Withdrawal from methamphetamines (meth) depends on how long the person has been using, how much and how often. Meth addiction has three levels of intensity: low-intensity, binge and high-intensity abusers. Meth withdrawal symptoms begin shortly after cessation of the drug and may last up to 48 hours. Symptoms include fatigue, insomnia and/or long disturbed patterns of sleep, intense hunger, moderate to severe depression, psychotic reactions, anxiety, mental confusion, restlessness and drug cravings. Withdrawal symptoms are more intense and of longer duration than cocaine withdrawal.
In chronic marijuana users, withdrawal symptoms begin in 24 hours after stopping use. The symptoms are most pronounced for the first 10 days and can last up to 28 days. Anxiety, irritability, decreased mood and appetite and physical tension are typical marijuana withdrawal symptoms.
Symptoms of withdrawal can begin 4 to 5 hours after last dose and usually last from 7 to 10 days. Symptoms include anxiety (severe), chills, insomnia, muscle spasms, shivering, sweating and tremors.
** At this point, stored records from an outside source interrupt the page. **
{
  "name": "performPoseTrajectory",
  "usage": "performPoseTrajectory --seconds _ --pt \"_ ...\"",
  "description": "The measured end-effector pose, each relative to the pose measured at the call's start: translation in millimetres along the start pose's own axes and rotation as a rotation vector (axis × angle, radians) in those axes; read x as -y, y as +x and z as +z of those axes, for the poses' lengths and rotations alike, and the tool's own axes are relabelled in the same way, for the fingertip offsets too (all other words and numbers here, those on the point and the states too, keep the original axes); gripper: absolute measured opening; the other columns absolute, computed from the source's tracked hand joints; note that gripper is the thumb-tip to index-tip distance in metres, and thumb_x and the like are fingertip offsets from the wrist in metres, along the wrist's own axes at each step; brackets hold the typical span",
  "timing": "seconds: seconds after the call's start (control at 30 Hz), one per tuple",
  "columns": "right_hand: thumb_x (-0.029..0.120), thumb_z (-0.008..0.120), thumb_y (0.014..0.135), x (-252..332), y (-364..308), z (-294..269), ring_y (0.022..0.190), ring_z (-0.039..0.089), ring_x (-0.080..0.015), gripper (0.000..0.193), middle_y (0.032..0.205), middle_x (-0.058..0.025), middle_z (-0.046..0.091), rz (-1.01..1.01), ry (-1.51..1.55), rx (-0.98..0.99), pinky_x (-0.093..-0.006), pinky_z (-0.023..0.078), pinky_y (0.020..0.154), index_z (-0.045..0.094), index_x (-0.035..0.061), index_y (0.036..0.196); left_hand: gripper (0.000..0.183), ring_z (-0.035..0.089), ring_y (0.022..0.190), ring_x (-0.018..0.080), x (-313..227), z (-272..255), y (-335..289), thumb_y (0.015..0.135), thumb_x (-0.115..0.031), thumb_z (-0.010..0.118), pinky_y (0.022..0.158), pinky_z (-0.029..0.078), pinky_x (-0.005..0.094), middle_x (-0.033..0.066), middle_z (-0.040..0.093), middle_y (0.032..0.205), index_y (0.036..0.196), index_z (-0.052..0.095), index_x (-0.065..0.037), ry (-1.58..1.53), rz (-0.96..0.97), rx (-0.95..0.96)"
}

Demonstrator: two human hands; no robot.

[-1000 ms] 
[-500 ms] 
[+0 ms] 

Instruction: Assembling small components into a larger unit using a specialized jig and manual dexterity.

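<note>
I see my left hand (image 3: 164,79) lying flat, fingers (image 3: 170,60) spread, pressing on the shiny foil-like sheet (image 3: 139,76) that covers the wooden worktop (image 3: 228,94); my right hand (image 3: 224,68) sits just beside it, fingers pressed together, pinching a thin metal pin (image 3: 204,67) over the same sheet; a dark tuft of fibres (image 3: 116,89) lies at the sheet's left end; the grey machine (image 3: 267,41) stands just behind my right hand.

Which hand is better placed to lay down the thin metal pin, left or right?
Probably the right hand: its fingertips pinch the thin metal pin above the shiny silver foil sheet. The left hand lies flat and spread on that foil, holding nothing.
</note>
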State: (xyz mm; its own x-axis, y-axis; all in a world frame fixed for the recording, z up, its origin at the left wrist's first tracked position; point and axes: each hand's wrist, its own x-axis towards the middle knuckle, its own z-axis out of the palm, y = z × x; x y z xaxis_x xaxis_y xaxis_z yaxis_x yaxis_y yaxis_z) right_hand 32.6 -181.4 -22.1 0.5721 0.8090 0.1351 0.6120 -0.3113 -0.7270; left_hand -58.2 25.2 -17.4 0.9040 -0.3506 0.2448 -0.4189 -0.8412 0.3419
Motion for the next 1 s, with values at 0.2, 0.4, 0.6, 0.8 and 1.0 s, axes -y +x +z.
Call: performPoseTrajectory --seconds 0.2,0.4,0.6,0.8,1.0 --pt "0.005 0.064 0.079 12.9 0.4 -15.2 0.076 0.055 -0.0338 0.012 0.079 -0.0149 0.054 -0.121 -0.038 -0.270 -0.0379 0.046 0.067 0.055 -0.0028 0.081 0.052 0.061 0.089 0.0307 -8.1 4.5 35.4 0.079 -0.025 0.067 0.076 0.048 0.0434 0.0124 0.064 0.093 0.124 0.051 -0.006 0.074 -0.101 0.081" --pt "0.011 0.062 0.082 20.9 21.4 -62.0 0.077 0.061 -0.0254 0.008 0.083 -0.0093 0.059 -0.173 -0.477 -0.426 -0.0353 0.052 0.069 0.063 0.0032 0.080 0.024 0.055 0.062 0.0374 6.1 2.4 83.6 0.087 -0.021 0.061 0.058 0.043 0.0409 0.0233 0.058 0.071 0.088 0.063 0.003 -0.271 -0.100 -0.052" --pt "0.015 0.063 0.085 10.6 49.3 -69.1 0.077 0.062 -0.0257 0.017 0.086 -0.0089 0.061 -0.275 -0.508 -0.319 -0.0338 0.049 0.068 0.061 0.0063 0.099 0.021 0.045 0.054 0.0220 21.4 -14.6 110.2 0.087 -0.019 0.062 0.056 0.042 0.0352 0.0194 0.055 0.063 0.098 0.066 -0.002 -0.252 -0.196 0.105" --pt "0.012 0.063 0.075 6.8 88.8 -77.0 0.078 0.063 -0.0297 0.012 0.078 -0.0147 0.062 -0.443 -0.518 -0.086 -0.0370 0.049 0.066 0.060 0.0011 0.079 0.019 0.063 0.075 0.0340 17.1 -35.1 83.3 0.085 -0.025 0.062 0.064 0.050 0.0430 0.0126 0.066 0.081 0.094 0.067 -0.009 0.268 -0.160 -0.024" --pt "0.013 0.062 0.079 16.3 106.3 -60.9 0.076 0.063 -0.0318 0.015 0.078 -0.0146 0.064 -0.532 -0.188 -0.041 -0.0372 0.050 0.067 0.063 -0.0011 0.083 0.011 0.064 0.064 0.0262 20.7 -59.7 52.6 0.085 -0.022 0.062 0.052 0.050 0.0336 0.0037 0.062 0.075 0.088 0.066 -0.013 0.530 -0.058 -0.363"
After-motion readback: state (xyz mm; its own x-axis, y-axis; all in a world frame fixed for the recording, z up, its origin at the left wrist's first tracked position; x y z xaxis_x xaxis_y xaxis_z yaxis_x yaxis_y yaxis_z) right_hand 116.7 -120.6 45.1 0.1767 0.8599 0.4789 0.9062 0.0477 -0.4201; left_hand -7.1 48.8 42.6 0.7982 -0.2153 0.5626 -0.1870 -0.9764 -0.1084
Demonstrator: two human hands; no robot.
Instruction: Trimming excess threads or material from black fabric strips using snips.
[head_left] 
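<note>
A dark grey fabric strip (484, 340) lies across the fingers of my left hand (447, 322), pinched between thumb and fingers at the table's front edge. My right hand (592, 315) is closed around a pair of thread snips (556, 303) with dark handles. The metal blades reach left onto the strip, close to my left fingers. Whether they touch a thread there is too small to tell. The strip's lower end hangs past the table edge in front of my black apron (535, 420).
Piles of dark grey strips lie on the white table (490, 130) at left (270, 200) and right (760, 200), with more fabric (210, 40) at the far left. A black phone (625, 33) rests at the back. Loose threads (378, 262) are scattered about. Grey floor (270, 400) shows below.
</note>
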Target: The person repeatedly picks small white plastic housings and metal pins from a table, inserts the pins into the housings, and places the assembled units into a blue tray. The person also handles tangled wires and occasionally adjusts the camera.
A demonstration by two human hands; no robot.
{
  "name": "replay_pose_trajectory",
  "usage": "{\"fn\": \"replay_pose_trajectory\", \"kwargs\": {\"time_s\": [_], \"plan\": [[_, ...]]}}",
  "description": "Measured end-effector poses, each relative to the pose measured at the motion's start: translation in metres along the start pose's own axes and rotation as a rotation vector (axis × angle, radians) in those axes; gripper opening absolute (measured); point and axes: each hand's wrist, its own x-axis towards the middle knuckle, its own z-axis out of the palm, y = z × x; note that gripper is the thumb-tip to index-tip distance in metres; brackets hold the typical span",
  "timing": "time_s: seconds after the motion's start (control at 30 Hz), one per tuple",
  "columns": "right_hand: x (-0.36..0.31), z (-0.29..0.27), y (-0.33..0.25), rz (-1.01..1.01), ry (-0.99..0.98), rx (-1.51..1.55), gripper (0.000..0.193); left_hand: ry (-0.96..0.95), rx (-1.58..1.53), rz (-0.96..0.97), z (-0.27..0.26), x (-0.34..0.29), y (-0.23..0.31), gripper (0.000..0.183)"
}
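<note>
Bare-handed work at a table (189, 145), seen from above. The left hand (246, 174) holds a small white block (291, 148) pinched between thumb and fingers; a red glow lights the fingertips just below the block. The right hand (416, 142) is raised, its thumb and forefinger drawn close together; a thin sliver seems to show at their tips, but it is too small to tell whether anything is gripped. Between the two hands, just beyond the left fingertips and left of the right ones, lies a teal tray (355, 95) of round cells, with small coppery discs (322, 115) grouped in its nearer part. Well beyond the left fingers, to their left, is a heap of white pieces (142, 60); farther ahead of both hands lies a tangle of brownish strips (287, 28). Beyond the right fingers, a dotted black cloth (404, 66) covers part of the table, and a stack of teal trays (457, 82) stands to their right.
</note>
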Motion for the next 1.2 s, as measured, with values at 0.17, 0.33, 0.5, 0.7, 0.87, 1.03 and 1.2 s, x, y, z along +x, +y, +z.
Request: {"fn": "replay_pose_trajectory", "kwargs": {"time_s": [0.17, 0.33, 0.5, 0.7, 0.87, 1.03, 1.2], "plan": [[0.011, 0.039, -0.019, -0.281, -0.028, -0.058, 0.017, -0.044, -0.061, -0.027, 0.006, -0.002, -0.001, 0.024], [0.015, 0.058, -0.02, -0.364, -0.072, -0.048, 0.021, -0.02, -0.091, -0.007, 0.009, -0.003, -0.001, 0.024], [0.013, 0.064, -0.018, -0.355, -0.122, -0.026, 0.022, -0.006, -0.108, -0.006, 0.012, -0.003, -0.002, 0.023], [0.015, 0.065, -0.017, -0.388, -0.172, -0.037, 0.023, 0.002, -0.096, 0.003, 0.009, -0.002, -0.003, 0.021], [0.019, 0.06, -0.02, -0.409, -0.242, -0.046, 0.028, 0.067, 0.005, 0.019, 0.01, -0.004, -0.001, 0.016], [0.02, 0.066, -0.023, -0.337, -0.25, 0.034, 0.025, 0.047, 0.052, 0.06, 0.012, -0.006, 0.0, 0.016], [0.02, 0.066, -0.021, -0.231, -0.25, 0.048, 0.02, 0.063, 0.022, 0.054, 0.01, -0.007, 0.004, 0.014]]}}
After Detox – Treatment Begins
Getting clean and staying clean need to be part of any ongoing recovery process. This means that, after detox, the individual enters treatment to help understand the triggers that caused use in the first place, learn coping techniques and skills and new behavior, and be ultimately able to function free of alcohol and drugs. Individual and group counseling, educational meetings, family, behavioral and other therapies are generally part of a multi-disciplinary treatment approach.
Once you’ve gotten clean, it’s important to maintain regular attendance at aftercare and support meetings. How long until you’re clean? The quicker you get into detox, the quicker you’ll be able to answer that question for yourself.